Çok Güzel Gerçek Bir Hikaye

   Çok Güzel Gerçek Bir Hikaye “Babaannem ve Ben”   

     Çok değil daha bundan 20 – 30 yıl önce dedeler, nineler; çocuklarıyla, torunlarıyla birlikte otururdu. Ülkede yaşayan insanların refah düzeyi biraz yükselince, ‘medeniyet denen o tek dişi kalmış canavar’ torunları; dedelerin, ninelerin sıcak kucağından almış; gerçek dünyadan uzaklaştırarak, soğuk plastikten yapılmış oyuncakların ortasına, dört duvar arasına atmış. Çocuklar, internet dünyasında ve hayal aleminde yaşamaya başladılar.

       Çocukların bugün nasıl yaşadığını siz benden daha iyi biliyorsunuz. İsterseniz gelin size biz çocukluğumuzu, nasıl yaşadık anlatayım da siz aradaki farkı görün.

       Hayal meyal hatırladığım şeyler var, hala tadı damağımda. Sabah kalkınca kendimizi tabiatın kucağına atar, dışardan içeri girmezdik. O zamanlar her evin önünde küçük bir bahçe, avlu ve bir terslik (hayvanların gübrelerinin atıldığı yer) ve bir küllük (sobanın, ocağın, tandırın külleri ve artık çöplerin biriktirildiği yer) olurdu. Biz bahçede, avluda ve de küllükte oynardık. Her horoz kendi çöplüğünde öter derler ya öyle işte. Toza toprağa bulandığımda babaannem avluda bir leğenin içine beni oturtur, soğuk suyla yıkayıverirdi.. Sonra da tandırda yapılan taze ekmeğin kokusuna, tarhanın tadına doyum olmazdı..
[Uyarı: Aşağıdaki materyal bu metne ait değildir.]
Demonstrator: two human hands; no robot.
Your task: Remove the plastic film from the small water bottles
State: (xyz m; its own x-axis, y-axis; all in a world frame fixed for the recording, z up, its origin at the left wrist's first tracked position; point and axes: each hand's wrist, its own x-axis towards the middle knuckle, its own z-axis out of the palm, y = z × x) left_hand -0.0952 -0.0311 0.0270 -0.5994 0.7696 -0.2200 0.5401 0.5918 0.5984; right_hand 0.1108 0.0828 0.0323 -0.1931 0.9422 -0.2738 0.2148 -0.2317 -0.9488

      Benim evde tek arkadaşım babaannemdi. Biz birlikte sevinir, birlikte üzülürdük. Daha doğrusu ben sevinince o da sevinirdi, ben üzülünce o da üzülürdü. Babam kalkar sabah işe gider, annemde ev işlerine koşturur ya da bağa bahçeye giderdi. Evde bir babaannem, bir de ben kalırdık. Daha o zamanlar kardeşlerim doğmamıştı. Beni yanına oturtur saçlarımı okşar, gözlerimin içine öyle tatlı bakardı ki içim ısınırdı. Onun yanına oturunca karnımın ağrıları geçerdi. Kıtlık yıllarıydı. İnsanlar yeteri kadar yiyecek bulamadıklarından, yarı aç yarı tok gezerlerdi, onun yanında  açlığımı unuturdum.

        Bu arkadaşlığımız uzun yıllar sürdü. Ben böyle bir babaannem olduğu için övünüyor, o da benim gibi bir torunu olduğu için seviniyor, sevinci yüzünden okunuyordu. Benim yüzüme baktığı zaman yüzünde güller açardı. Onun yanı dünyanın en güzel yeriydi. Ben onun prensiydim. Bana masal anlatır, ders çalışırken yanımdan ayrılmaz, ben anlatırdım o dinler, canı hiç sıkılmazdı. İlk okulda okuduğum yıllarda beni uzaktan uzağa koruyup kollamaya başlamıştı. Okul bahçesinde oynarken bazen onu uzaktan görür, kendimi gerçekten onun varlığında güvenli hissederdim..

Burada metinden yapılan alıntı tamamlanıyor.